Perhaps the most exciting development in 3D is the new Phantom 65-Z3D system which is a collaboration between Vision Research and MKBK. The result is not only shoulder-friendly, but the resulting 3D is comfortable to watch. I will post again soon with more info.
Misc. Camera Thingamajigs
If the Sony PMW-F3 and the NEX-FS100 were the darlings of the show, the accessories for them (and others) were a close second.
The short supply of cine 35mm PL mount lenses coupled with an existing glut of 35mm SLR glass makes for a ripe market in adapters and mtf is there to serve up all kinds of goodies. Making their debut at NAB 2011 were the F3-compatible Nikon G to Sony PMW-F3 mount as well as the Arri PL to Sony E mount and Nikon G to Sony E mount adapters for the Sony NEX-FS100. No Canon EF adapters were at the show, but word is that a mechanical-only version will be available from mtf soon.

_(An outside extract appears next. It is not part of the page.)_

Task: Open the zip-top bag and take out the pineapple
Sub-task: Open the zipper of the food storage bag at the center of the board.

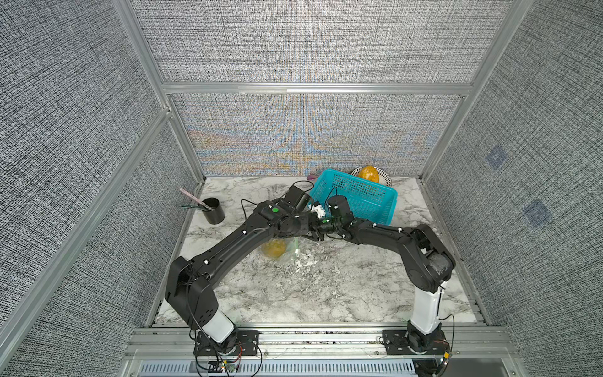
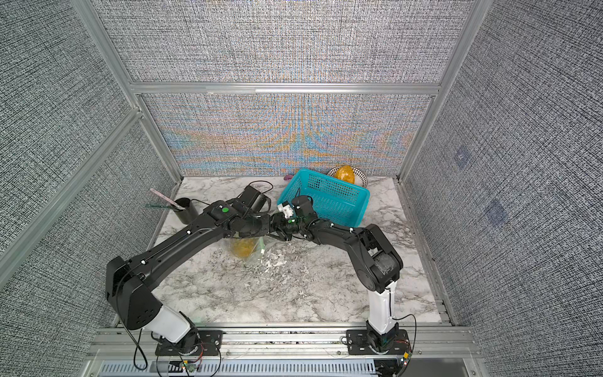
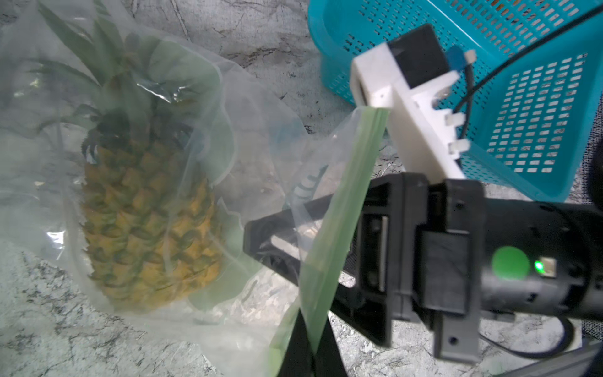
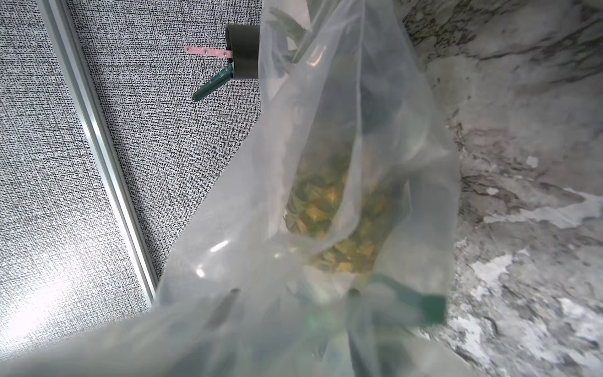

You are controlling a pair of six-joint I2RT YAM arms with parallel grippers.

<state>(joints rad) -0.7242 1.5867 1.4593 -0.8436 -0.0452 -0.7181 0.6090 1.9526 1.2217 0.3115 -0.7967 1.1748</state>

Birger Engineering was also there, with their Canon EF to AF100 mount and a prototype of the Canon EF to Sony NEX-FS100 mount. Word has it that they are working on an electrically compatible Canon EF to F3 mount now. What's great about their gear is that it is also compatible with a wireless remote that allows for follow focus control with the mount and the remote, no gears need to be mounted. No word on when it will be released.
I've never been a fan of handheld camera stabilizers. Mostly this is due to the fact that they are usually not built well and are clunky to operate. Sachtler, however, seems to have gotten a few things right with the artemis handheld. Designed to work with DSLRs, the system is well-built, solid and a joy to operate. They even made sure to give us a knurled bushing that covers the gimbal for pan control. Now if they could only make it so my arm didn't tire so quickly.
One of the best features of NAB is getting to put hands on gear rather than breezing through web reviews or being limited to what's available at a local retailer. Dana Dolly fits this bill perfectly. Simple, well, built and portable the Dana makes sense to anyone needing a dolly that can act as a slider and almost be a replacement for bigger gear.